No me contestó sobre eso en particular. Pero con el tiempo y sucesivas narraciones de sus aventuras por mail noté que en varios casos les vendía productos a los clientes. Quizá a dos o tres de cada diez. Un día me dijo con orgullo que las ventas de su departamento crecían mes a mes. No pedí explicaciones a eso. Conseguir que Jane conteste una pregunta es una tarea de éxito poco probable. Me trata como a sus clientes talvez… me responde a lo que ella cree que necesito. No a lo que voy a pedirle.
Los días de trabajo de Jane eran cada vez más cansadores. El boca en boca le traía muchos clientes que querían que ella, y no otra persona, los atendiera. Con el tiempo fue adoptando la práctica de recibir en un escritorio y de que la gente sacara número para ser atendida por ella. No usaba reloj ni preguntaba nunca la hora. Escuchaba a la gente y conversaba con ellos hasta que se quisieran ir. A muchos les gustaba mirar a la distancia la mímica de Jane y sus gestos y ver cómo iba cambiando la expresión de los interlocutores.

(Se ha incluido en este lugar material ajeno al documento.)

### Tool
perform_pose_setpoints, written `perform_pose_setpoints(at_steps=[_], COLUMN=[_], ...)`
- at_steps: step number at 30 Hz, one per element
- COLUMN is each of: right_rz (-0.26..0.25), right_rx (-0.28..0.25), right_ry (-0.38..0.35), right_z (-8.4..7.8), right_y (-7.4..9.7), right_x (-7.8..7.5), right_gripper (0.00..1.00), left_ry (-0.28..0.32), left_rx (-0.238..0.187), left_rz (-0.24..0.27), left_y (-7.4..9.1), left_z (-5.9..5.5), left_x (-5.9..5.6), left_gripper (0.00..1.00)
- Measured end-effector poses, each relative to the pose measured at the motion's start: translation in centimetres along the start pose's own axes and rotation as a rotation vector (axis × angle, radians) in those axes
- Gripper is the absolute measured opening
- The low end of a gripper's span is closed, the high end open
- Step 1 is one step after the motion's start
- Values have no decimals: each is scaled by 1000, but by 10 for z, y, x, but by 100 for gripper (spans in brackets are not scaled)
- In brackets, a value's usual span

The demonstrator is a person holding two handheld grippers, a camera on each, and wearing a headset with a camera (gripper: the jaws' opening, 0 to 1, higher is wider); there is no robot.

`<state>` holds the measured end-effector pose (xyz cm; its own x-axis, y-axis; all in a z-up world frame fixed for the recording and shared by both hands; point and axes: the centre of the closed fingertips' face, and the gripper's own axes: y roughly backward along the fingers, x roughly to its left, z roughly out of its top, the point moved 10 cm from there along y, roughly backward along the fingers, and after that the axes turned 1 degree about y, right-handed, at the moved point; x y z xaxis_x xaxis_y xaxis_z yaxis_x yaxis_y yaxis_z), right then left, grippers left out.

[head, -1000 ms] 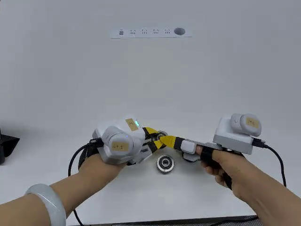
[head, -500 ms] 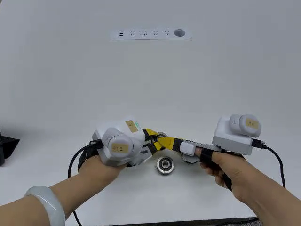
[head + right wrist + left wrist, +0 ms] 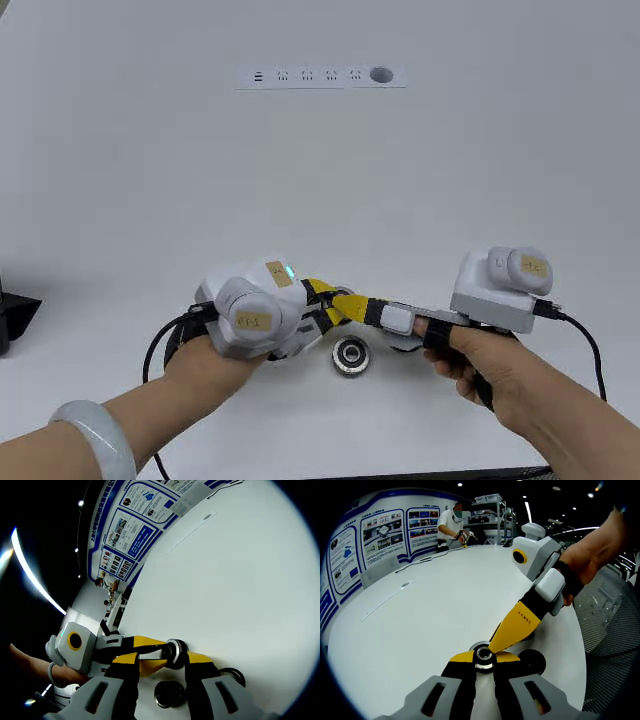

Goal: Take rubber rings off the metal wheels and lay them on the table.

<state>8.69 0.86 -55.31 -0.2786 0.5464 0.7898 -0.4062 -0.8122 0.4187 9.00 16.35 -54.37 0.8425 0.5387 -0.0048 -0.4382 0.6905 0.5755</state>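
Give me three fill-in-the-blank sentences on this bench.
1. The left gripper is ____ on a metal wheel.
2. Besides that one, exactly ____ other wheel lies on the table.
3. The loose rubber ring on the table is coloured ____.
Missing words: shut; one; black.

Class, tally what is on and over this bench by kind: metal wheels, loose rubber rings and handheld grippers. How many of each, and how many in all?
Metal wheels: 2 (held wheel, table wheel)
Loose rubber ring: 1
Grippers: 2 (left gripper, right gripper)
Total: 5
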Motion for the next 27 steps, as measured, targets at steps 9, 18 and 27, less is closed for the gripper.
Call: perform_pose_setpoints(at_steps=[9, 18, 27], right_rz=[4, -5, -6], right_rx=[13, -4, 1], right_ry=[-6, -5, -5], right_z=[-4, 0, -2], right_y=[2, -1, 1], right_x=[0, 0, 0], right_gripper=[37, 39, 40], left_ry=[3, 4, 3], left_rx=[-1, -2, -4], left_rz=[1, 2, 0], left_y=[0, 0, 0], left_z=[-1, -2, -1], left_x=[0, 0, 0], left_gripper=[12, 12, 12])
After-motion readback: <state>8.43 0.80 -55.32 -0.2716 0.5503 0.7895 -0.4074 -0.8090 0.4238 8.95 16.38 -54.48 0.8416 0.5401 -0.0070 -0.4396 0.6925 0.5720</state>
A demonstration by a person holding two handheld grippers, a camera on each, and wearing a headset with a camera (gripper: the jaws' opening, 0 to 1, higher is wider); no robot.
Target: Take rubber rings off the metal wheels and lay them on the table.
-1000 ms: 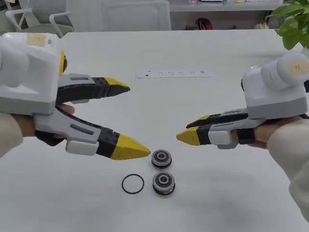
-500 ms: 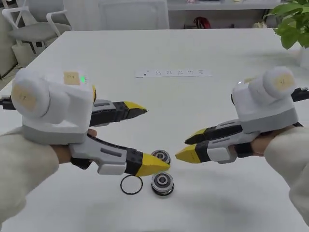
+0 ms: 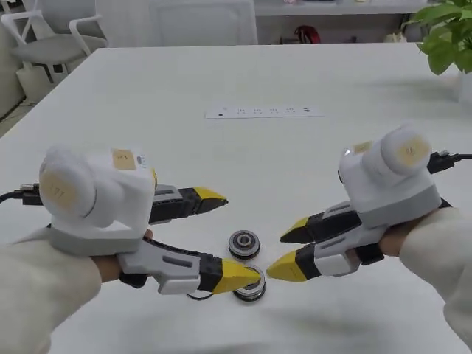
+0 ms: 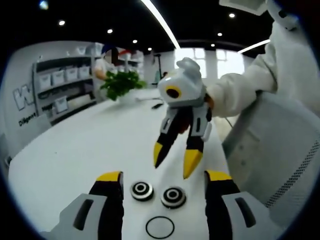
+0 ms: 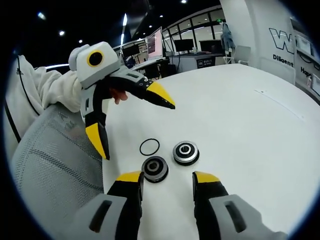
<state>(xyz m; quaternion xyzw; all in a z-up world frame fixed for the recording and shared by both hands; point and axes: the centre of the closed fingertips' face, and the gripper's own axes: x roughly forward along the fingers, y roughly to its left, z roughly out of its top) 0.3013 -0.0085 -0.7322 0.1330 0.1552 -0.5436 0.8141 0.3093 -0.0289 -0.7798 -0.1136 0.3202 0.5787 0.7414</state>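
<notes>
White table (image 3: 310, 169) is carrying the two metal wheels (image 3: 244, 243) in the head view. They are lying flat near the person's edge, one just beyond the other. The left gripper (image 3: 240, 237) is pointing in from the left with its jaws spread wide and gripping nothing. Its upper yellow tip is hanging beside the farther wheel, and its lower tip is overlapping the nearer wheel (image 3: 252, 291). The right gripper (image 3: 276, 255) is pointing in from the right, jaws parted more narrowly and empty, tips just beside the wheels. A power strip (image 3: 258, 112) is lying well beyond them.

In the left gripper view, the left gripper's (image 4: 164, 177) own jaws are standing far apart with nothing between the pads. Both wheels (image 4: 142, 190) are sitting side by side ahead of the tips. A loose rubber ring (image 4: 160, 227) is lying flat on the table, nearer the camera and apart from both wheels. The right gripper (image 4: 173, 167) is hanging over the wheels, tips down and separated.

In the right gripper view, the right gripper's (image 5: 168, 176) own jaws are parted and empty. One wheel (image 5: 155, 168) is lying just ahead of one jaw tip, and the other (image 5: 186, 152) is beside it. The rubber ring (image 5: 149, 146) is resting just beyond, not touching either. The left gripper (image 5: 139, 130) is gaping wide above them. I cannot tell whether either wheel is wearing a ring.
</notes>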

A nivel nacional la tienda de departamentos tiene contratados servicios de consultoría de una importante empresa que los asesora en marketing. Uno de los programas regulares que lleva a cabo esta empresa es el clásico “mistery shopper” o cliente incógnito. Es una persona que visita la tienda como si fuese un cliente cualquiera y evalúa la calidad de atención de los vendedores.
El comprador incógnito que visitó este departamento de la tienda de San Francisco escribió un informe especial sobre Jane. Pero nadie le prestó mucha atención. Al poco tiempo echaron a este investigador de mercado de la consultora por una denuncia de acoso sexual. La causa de la denuncia no era grave y había ocurrido durante una fiesta de oficina del tipo en que muchas cosas suelen ocurrir, pero el jefe no quería problemas ya que la denunciante era una hija del socio fundador de la consultora, así que cortó por lo sano y le pidió que se fuera. ¿Cómo sé yo tanto detalle de la vida de este tipo? Porque en el lapso de seis meses se casó con la chica que lo había denunciado y le propuso a su suegro una idea revolucionaria en el marketing del siglo XXI: No lo necesitás realmente, así que no lo lleves, pero pagalo de todas maneras. La idea involucraba directamente a Jane.